E.D'ALZON.2. L'anecdote de l'audience du P. Galabert vaut d'être contée. Laissons-lui la parole.
"J'ai eu le bonheur de voir le St-Père cet après-midi. Mgr Pacca m'a envoyé hier soir le billet qu'il m'avait promis; le rendez-vous était pour 3 h. de l'après-midi. Je suis arrivé à trois h. moins un quart; j'ai trouvé dans l'antichambre un Monsieur qui attendait. Après une demi-heure d'attente on a ouvert la seconde antichambre où nous avons été introduits ensemble; et nous avons continué à attendre une demi-heure; sans desserrer les dents, ni ouvrir les lèvres. Enfin un camérier est venu, et nous a fait signe d'avancer. Mon compagnon occupé à regarder les tableaux n'a pas vu le signal et est resté en arrière; j'ai suivi le camérier et après avoir traversé trois ou quatre salles vides, quel n'a pas été mon étonnement de me trouver en présence du St-Père, assis à son bureau de travail; j'étais assez embarrassé de ma personne; je me suis jeté à genoux. Le Pape m'a demandé qui j'étais; è Belgio lei, a-t-il ajouté. - Non, St-Père, ai-je répondu, je suis français. - Non è questo che domandava, a-t-il dit à son camérier; parole consolante et très propre à flatter l'amour-propre de votre serviteur.
- Qui êtes-vous? m'a-t-il dit alors.
- Je suis le P. Galabert de la Congrégation du P. d'Alzon de Nîmes.
- Où est donc le P. d'Alzon et comment va-t-il?
- Il est à Nîmes, très Saint Père, et il m'a chargé de présenter ses hommages à Votre Sainteté.
- Où allez-vous maintenant?
- Je vais à Constantinople.
- C'est vous qui devez donc vous occuper d'un séminaire pour les Bulgares?
- Oui, très St-Père.
- Mais ce n'est pas à Constantinople qu'il faut rester, c'est à Andrinople, a-t-il répété, qu'il faut aller; à Constantinople il n'y a rien à faire.
- Mais, très St-Père, je vais me mettre à la disposition de Mgr Brunoni; et j'agirai en toutes circonstances selon son avis.

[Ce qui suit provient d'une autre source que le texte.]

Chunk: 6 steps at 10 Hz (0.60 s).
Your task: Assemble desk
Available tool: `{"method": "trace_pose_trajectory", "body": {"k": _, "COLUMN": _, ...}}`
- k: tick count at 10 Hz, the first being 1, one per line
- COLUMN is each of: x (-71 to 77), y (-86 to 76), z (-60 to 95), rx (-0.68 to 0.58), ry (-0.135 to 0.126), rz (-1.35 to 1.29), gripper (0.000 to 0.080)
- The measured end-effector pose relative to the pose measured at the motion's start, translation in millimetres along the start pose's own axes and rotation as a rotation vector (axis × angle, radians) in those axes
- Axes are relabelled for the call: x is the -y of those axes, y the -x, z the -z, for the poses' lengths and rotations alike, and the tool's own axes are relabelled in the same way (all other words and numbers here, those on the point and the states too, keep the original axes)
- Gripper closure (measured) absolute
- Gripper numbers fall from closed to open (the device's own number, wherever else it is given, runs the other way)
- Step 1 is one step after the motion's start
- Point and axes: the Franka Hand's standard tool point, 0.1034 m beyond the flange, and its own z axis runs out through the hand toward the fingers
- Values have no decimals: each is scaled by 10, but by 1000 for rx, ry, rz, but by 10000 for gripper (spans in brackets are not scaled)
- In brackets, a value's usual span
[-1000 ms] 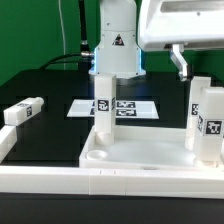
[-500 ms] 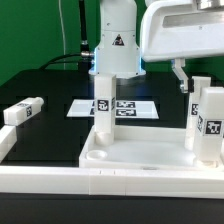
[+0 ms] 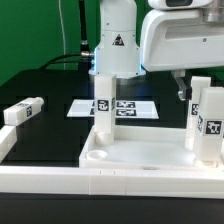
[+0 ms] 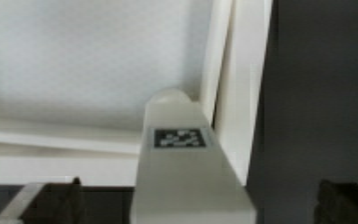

- Alors c'est bien. - et il s'est levé et s'est avancé vers moi; il m'a présenté sa main à baiser et je lui ai présenté un crucifix à bénir. - Je lui ai parlé de la permission d'exercer la médecine; mais il m'a dit qu'il n'accordait pas cette permission par un simple rescrit, de m'adresser à la Congrégation des Conciles.
- J'ai, très St-Père, parlé au cardinal Barnabo; et c'est d'après le conseil de Son Eminence que je me suis adressé à Votre Sainteté.
- Faites-moi une demande dans les formes ordinaires, vous avez étudié la médecine?
- Oui, Très Saint-Père, j'ai pris le grade de docteur, et j'ai exercé. Eh! bien, faites votre demande, mais je n'aime pas d'accorder cette permission. Il m'a de nouveau présenté la main, que j'ai baisée, je me suis retiré; et mon compagnon d'attente qui était le Belge désiré a été introduit.
Voilà, mon cher ami, le compte-rendu aussi fidèle que peut le permettre ma mémoire de l'audience que le St-Père a bien voulu m'accorder. - Sans cette erreur du camérier, aurai-je été appelé? - C'est possible, mais le Pape m'a paru contrarié de ce malentendu, et cette pensée m'a troublé tout le temps de l'audience, et même après." (Lettre au P. Picard du 13 décembre 1862).
3. Cette finale fait oublier la rudesse de cette première lettre du P. d'Alzon au P. Galabert depuis son départ de France. Le "bon docteur" se révélait parfois maladroit et manquait un peu de distinction extérieure, et l'aristocrate qu'était le P. d'Alzon en concevait parfois quelque agacement.